### WHAT THE TASK ASKS
A faithful copy of all the data below, please; leave no line out.

___ GIVEN INFORMATION

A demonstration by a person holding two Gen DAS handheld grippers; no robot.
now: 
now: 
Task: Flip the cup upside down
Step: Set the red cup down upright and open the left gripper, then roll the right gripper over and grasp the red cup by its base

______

### OUTPUT
A demonstration by a person holding two Gen DAS handheld grippers; no robot.
now: 
now: 
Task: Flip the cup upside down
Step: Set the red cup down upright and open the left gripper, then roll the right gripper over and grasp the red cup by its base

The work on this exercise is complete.